Initially I stumbled on this problem on TrueNAS12, but for debug purposes reproduced it on FreeBSD 12.0, 12.1, and 12.2, because TrueNAS uses FreeBSD as upstream/base OS.
I have setup an FreeBSD 12.x nfsv4 server requiring krb5i (note "i" - with integrity). Clients are Linux 5.8. Everything is joined to Active Directory and using aes256-cts-hmac-sha1-96 as cipher suite for kerberos.
If I run FreeBSD server inside VM on Intel Atom C3558 CPU, only small file transfers succeed. Files transfers over 200MB become increasingly unreliable: they either hang (server timeout) or terminate with input/output error. After network traffic ceases, gssd on server still has high CPU usage for a while. Server side logs do not contain anything related. This CPU has AES-NI and SHA support.
What I have tried to narrow the culprit down:
1) Downgrading the security to krb5 (no integrity, just auth) fixed the transfers and saturated gigabit link.
2) Disabling aesni module fixed the failing transfers with krb5i.
3) Patching aesni module (so that detection of CPU support for SHA always failed) also fixed the failing transfers even with aesni module loaded.
I reproduced this on AMD Ryzen 7 3800X CPU too, which also has SHA extensions. NFS transfers fail with krb5i, if aesni modules is loaded.

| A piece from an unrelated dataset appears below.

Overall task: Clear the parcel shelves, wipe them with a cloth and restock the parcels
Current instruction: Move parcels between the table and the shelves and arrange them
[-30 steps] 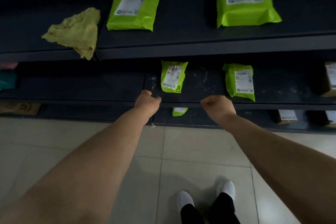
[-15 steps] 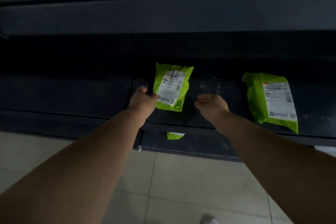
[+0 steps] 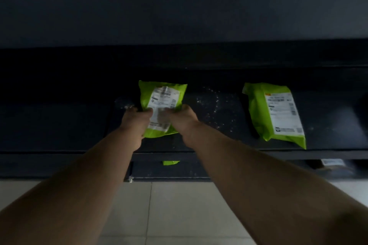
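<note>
We've got both hands on the small green parcel (image 3: 162, 95), lying on the mid shelf (image 3: 59, 125) near its front edge: left hand (image 3: 137, 123) & right hand (image 3: 184, 120) each curl round a lower side. Looks like a soft poly bag, light, prob slippery, so we'd squeeze the filled sides, not the loose top. Second parcel (image 3: 274, 113) lies well apart on the right, white specks (image 3: 215, 105) between.

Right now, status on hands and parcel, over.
Left hand and right hand both grip the small green parcel at the speckled shelf. Second green parcel lies apart, to its right. Nothing blocks the lift.
</note>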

I tried running crypto tests from FreeBSD tests suite. They passed successfully.
One interesting thing is forcing sync on NFS mount on Linux client makes transfers succeed even with aesni module loaded on FreeBSD server, but at 2-3x lower speed (80-100MB/s vs 25MB/s). Normally Linux client piles the data in the memory until application closes/locks/flushes the file or there is no more memory, and only then client starts sending it to server.
If nfsd on FreeBSD is explicitly limited to single thread, i.e. rc.conf with:
nfs_server_flags="-t -n 1"
then transfers succeed with kr5i/krb5p and aesni module loaded even if linux client does not use sync mount option. If thread count is set to > 1, original problem reappears. Some sort of thread safety / locking issue in sha part of aesni module?
I am sorry for not replying earlier. I haven't got any email about update on this bug.
I tried patching aesni_cipher_setup() and leaving only
kt = is_fpu_kern_thread(0);
as per D28485, but it didn't help. Note, that I am on 12.2 and that line looked a bit different than in D28485, however I think idea behind it was the same anyways.